Courses
Each of the four modules in the personalized medicine program take 32 hours to complete. Please note that Introduction to Personalized Medicine must be completed before enrolling in subsequent modules.
Introduction to Personalized Medicine (PMHP 1001)
This module introduces the key areas of genomics, human genetics and genetic variation, and other key facets of molecular biology. The module will solidify participants’ understanding of how genetics can cause disease through a myriad of different molecular levels, with a focus on how genomic data can help elucidate the mechanisms and pathology of some diseases. It will include significant focus on the statistical challenges of “big data” analyses in medical science, and to provide the basis needed for medical professionals to assess their patients’ molecular data. We will also begin to explore the fundamentals of information privacy in the context of genomic data and other molecular diagnostics. This module will also serve as a foundation for those wishing to explore how to integrate cutting edge genomic, transcriptomic, proteomic, and other types of “big data” tools in their clinical practice.
Omic Techniques (PMHP 1002)
This module will educate participants on the so-called ‘omics’ technologies, with a particular focus on their application for key areas in healthcare such as cancer, rare inherited diseases and infectious diseases, as well as research. A specific focus will be on the analysis tools and approaches used by companies like LifeLabs, Molecular You, and 23andMe. The module will provide the underpinning knowledge to enable healthcare practitioners to understand the data generated by these platforms, and to understand some of the insights that can come from this level of data.
Pharmacognomics (PMHP 1003)
Pharmacogenomics focuses on how to use genetic and molecular data to ensure that healthcare professionals avoid prescribing treatments with a high likelihood of being ineffective and/or harmful. Molecular biomarkers are becoming the most effective predictive tools for drug responses, and so are one of the best ways to prevent adverse reactions. The aim of this module is to educate healthcare practitioners on the methods and approaches used in pharmacogenomics, as well as to highlight some its current limitations. Students will evaluate the most recent literature on the underlying genomic patterns of adverse drug reactions and distributions of allelic heterogeneity which may influence drug efficacy. This module will also provide an overview of the different types of biomarkers that are currently used in clinical practice.
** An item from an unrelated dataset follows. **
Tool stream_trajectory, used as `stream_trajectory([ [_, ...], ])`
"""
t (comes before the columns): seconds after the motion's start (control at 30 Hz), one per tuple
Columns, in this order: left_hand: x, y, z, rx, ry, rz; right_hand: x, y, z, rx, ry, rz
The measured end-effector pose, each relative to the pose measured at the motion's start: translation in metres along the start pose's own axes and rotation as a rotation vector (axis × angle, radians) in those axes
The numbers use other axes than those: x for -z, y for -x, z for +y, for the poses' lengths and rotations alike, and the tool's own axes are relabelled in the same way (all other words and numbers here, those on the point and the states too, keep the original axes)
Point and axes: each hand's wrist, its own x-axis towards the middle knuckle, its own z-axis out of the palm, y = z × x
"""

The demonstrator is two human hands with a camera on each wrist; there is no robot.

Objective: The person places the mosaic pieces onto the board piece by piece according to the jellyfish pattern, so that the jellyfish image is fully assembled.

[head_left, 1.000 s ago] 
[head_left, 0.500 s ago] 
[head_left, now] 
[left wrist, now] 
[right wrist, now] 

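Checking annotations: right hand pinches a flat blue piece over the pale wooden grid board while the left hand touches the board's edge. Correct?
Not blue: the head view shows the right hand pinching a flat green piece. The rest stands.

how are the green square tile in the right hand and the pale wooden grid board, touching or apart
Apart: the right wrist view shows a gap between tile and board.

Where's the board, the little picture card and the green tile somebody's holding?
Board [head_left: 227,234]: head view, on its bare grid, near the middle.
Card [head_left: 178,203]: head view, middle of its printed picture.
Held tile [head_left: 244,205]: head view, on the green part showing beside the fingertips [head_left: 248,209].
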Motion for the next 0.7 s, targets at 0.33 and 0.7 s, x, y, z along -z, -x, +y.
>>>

Issues related to the availability and distribution of, as well as access to patient data will be explored. Finally, students will discuss how future work will aim to improve service for under-studied communities such as the First Nations and Indigenous communities in BC.
Personalized Approaches to Inherited Diseases (PMHP 1004)
This module will offer a comprehensive overview of the ways in which genes responsible for inherited diseases can be identified, both in cases of complex common diseases (like diabetes) as well as rare inherited diseases, with specific reference to common diagnostic tests available from LifeLabs. Practitioners will also see analytical results from 23andMe and Molecular You, and will discuss the significance of “uncertainty” in their interpretation of those data. Building further on the techniques covered in module 2, students will learn how to evaluate when patients might benefit from deeper molecular testing, including genetic testing, or other omics approaches such as exome or whole genome sequencing.